*Activity*. What do the lines from the top of the data through the line with "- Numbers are" say? Quote them exactly and include both ends.

*Data*.

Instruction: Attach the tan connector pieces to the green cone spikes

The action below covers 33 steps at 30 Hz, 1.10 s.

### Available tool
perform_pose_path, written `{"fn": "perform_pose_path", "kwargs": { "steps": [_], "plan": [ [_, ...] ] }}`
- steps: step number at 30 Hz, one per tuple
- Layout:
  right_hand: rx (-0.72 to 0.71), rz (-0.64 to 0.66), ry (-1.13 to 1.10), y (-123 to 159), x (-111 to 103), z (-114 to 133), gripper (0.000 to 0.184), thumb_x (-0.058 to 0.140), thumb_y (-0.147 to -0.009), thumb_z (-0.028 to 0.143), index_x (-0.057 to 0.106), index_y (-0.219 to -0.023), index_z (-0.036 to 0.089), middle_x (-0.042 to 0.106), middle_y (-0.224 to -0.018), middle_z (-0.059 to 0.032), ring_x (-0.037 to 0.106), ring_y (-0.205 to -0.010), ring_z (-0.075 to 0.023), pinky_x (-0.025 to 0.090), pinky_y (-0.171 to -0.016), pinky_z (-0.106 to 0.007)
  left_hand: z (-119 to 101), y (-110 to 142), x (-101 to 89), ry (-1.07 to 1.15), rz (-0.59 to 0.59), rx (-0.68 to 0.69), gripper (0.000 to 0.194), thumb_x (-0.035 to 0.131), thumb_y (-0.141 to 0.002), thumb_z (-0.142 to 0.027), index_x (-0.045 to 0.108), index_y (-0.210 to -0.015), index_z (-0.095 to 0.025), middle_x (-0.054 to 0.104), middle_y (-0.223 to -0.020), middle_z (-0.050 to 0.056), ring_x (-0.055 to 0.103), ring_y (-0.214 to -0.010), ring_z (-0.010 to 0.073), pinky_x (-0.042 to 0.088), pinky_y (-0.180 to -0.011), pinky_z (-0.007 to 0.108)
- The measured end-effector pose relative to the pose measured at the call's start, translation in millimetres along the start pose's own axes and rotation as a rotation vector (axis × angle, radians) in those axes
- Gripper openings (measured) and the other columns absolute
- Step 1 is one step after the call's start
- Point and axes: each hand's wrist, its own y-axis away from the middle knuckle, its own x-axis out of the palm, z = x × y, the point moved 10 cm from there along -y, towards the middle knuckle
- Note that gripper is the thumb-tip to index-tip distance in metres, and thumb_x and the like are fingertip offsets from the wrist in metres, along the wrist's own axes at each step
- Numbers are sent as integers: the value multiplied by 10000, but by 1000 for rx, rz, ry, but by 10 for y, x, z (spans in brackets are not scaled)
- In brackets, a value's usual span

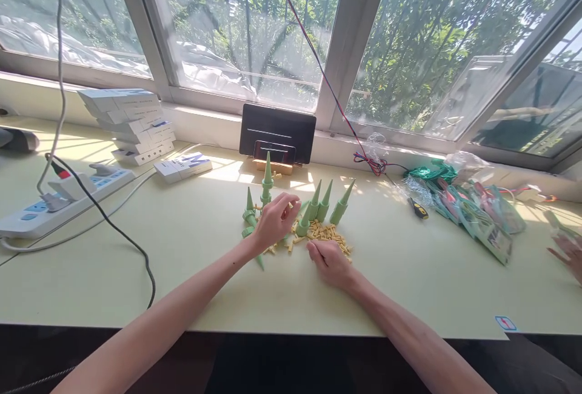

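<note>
My left hand [275, 221] is raised over the work pieces with its fingers curled in; whether anything is inside them is hidden. Just right of it stands a green pointed spike [304, 223], and I cannot tell if the two touch. My right hand [331, 262] rests closed at the near edge of a pile of small yellow plastic pieces [326, 232], its grip hidden from view. Upright behind the pile are more green spikes [324, 203]. Left of my left hand, other green spikes [267, 183] carry yellow pieces at their sides, and some lie tilted.
A phone [274, 151] and a dark tablet [278, 130] stand at the back. White boxes [136, 127] and a power strip [68, 200] are at left. At right lie plastic packets [482, 218] and a yellow-black tool [418, 208]. Another person's hand [570, 251] shows at far right.
</note>
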Motion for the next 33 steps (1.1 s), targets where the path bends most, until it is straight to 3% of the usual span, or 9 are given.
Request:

*Reply*.
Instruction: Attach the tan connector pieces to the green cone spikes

The action below covers 33 steps at 30 Hz, 1.10 s.

### Available tool
perform_pose_path, written `{"fn": "perform_pose_path", "kwargs": { "steps": [_], "plan": [ [_, ...] ] }}`
- steps: step number at 30 Hz, one per tuple
- Layout:
  right_hand: rx (-0.72 to 0.71), rz (-0.64 to 0.66), ry (-1.13 to 1.10), y (-123 to 159), x (-111 to 103), z (-114 to 133), gripper (0.000 to 0.184), thumb_x (-0.058 to 0.140), thumb_y (-0.147 to -0.009), thumb_z (-0.028 to 0.143), index_x (-0.057 to 0.106), index_y (-0.219 to -0.023), index_z (-0.036 to 0.089), middle_x (-0.042 to 0.106), middle_y (-0.224 to -0.018), middle_z (-0.059 to 0.032), ring_x (-0.037 to 0.106), ring_y (-0.205 to -0.010), ring_z (-0.075 to 0.023), pinky_x (-0.025 to 0.090), pinky_y (-0.171 to -0.016), pinky_z (-0.106 to 0.007)
  left_hand: z (-119 to 101), y (-110 to 142), x (-101 to 89), ry (-1.07 to 1.15), rz (-0.59 to 0.59), rx (-0.68 to 0.69), gripper (0.000 to 0.194), thumb_x (-0.035 to 0.131), thumb_y (-0.141 to 0.002), thumb_z (-0.142 to 0.027), index_x (-0.045 to 0.108), index_y (-0.210 to -0.015), index_z (-0.095 to 0.025), middle_x (-0.054 to 0.104), middle_y (-0.223 to -0.020), middle_z (-0.050 to 0.056), ring_x (-0.055 to 0.103), ring_y (-0.214 to -0.010), ring_z (-0.010 to 0.073), pinky_x (-0.042 to 0.088), pinky_y (-0.180 to -0.011), pinky_z (-0.007 to 0.108)
- The measured end-effector pose relative to the pose measured at the call's start, translation in millimetres along the start pose's own axes and rotation as a rotation vector (axis × angle, radians) in those axes
- Gripper openings (measured) and the other columns absolute
- Step 1 is one step after the call's start
- Point and axes: each hand's wrist, its own y-axis away from the middle knuckle, its own x-axis out of the palm, z = x × y, the point moved 10 cm from there along -y, towards the middle knuckle
- Note that gripper is the thumb-tip to index-tip distance in metres, and thumb_x and the like are fingertip offsets from the wrist in metres, along the wrist's own axes at each step
- Numbers are sent as integers: the value multiplied by 10000, but by 1000 for rx, rz, ry, but by 10 for y, x, z (spans in brackets are not scaled)

Work on the answer is now done.